The Global Positioning System (GPS) is a satellite navigation system designed to provide instantaneous position, velocity and time information anywhere on the globe.
The baseline satellite constellation consists of 24 satellites positioned in six earth-centered orbital planes. The orbital period of a GPS satellite is one-half of a sidereal day or 11 hours 58 minutes. The orbits are nearly circular and equally spaced about the equator at a 60-degree separation with an inclination of 55 degrees relative to the equator. The orbital radius is approximately 26,600 km. With the baseline satellite constellation, users with a clear view of the sky have a minimum of four satellites in view.

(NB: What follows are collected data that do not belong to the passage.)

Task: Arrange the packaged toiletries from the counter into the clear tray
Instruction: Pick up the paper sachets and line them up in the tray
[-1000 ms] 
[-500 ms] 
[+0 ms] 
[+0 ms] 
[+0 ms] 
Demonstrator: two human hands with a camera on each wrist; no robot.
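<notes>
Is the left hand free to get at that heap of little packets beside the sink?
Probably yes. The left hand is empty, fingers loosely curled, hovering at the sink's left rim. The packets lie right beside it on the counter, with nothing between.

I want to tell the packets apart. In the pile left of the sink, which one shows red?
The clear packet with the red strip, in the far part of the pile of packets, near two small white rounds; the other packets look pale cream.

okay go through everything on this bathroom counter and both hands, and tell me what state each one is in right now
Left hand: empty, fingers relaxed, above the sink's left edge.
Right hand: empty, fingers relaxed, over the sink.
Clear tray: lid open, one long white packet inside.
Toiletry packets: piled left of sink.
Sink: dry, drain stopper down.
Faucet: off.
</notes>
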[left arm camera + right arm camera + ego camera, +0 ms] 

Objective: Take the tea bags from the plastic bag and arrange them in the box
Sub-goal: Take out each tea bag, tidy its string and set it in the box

The release said the current GPS constellation cannot support requirements for all phases of flight and integrity is not guaranteed. All satellites are not monitored at all times; time-to-alarm is from minutes to hours, and there is no indication of quality of service. Further, the accuracy levels are not sufficient, it said.
In the GAGAN system, the Global Navigation Satellite System (GNSS) data is received and processed at widely dispersed INRES which are strategically located to provide coverage over the required service volume. Data is forwarded to the INMCC, which process the data from multiple INRES to determine the differential corrections and residual errors for each monitored satellite and for each predetermined ionospheric grid point (IGP). Information from the INMCC is sent to the INLUS and uplinked along with the GEO navigation message to the GAGAN GEO satellite. The GAGAN GEO satellite downlinks this data to the users via two L-band ranging signal frequencies (L1 and L5), with GPS type modulation, to improve the accuracy and availability and provide integrity.